We haven't had anything from The Fall for ages and more disconcerting for me is the fact that I haven't listened to anything by them for some time. Have I fallen out of love with the gruppe, no but the last album didn't really grab me and recently there have been some very good releases vying for my attention. However, I have high hopes for the 6 track 10" released next week and it looks like a new album early in 2014. My self imposed ban on seeing them live is still in force.
Here is a track from the last album which I truly loved, the 2005 released Fall Heads Roll.
The weather up here has turned very autumnal all of a sudden. There has been a significant drop in temperature and the wind has gotten up. I was out on the scooter on Monday and notice that thee were more than a few leaves on the road.
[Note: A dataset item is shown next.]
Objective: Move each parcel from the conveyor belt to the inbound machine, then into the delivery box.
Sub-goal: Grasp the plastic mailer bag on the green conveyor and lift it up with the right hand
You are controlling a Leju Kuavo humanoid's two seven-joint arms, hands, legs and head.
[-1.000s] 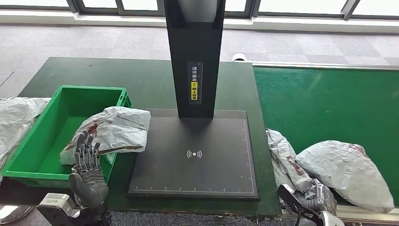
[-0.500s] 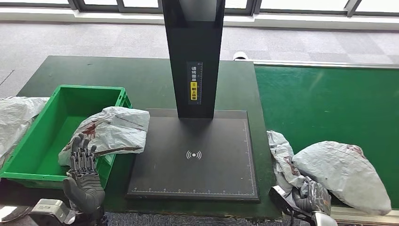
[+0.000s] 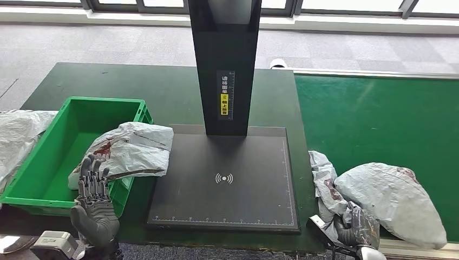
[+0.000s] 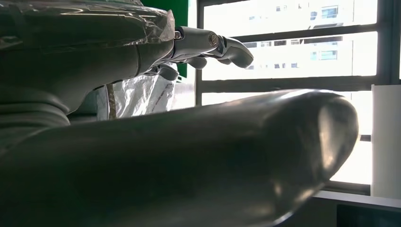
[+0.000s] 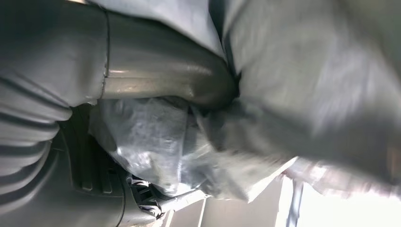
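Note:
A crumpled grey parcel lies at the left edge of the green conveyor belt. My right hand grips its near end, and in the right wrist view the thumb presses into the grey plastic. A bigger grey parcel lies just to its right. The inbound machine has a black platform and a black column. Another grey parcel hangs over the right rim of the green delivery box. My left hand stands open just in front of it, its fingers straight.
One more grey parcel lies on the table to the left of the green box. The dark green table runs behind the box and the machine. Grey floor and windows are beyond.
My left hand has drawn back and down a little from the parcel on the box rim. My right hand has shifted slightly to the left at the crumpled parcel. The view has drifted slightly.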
A bit obvious but that does not detract from the sheer brilliance of the mix.
I have been trying to sort out the singles boxes over the long weekend. I can only get away with so many flight cases cluttering up L's dining room before she cracks up. So it has been an exercise in trying to keep the singles that I will more than likely want to listen to and banish to the cupboard those which are less likely to take up space on the turntable where they will languish with all the others that I can't quite bring myself to part with.
This has been quite an eye opener as there are quite a few 7" that I had forgotten that I owned and some others that I am less than likely to admit to owning having either being bought on a whim or when in an altered state of consciousness.
Today's track was one that wasn't that much of a surprise as I can remember buying it but I am not sure why I haven't played it more as it's a brilliant track.
Heaven Knows is credited to "Donna Summer with Brooklyn Dreams" as the second vocal by Joe "Bean" Esposito of the band and the backing vocals are the other members of the band. It is a great song and probably my second favourite Donna Summer track after On The Radio. The single was released in 1978 when Summer was at the top of her game and reached number 4 in the US but a very disappointing 34 in the UK.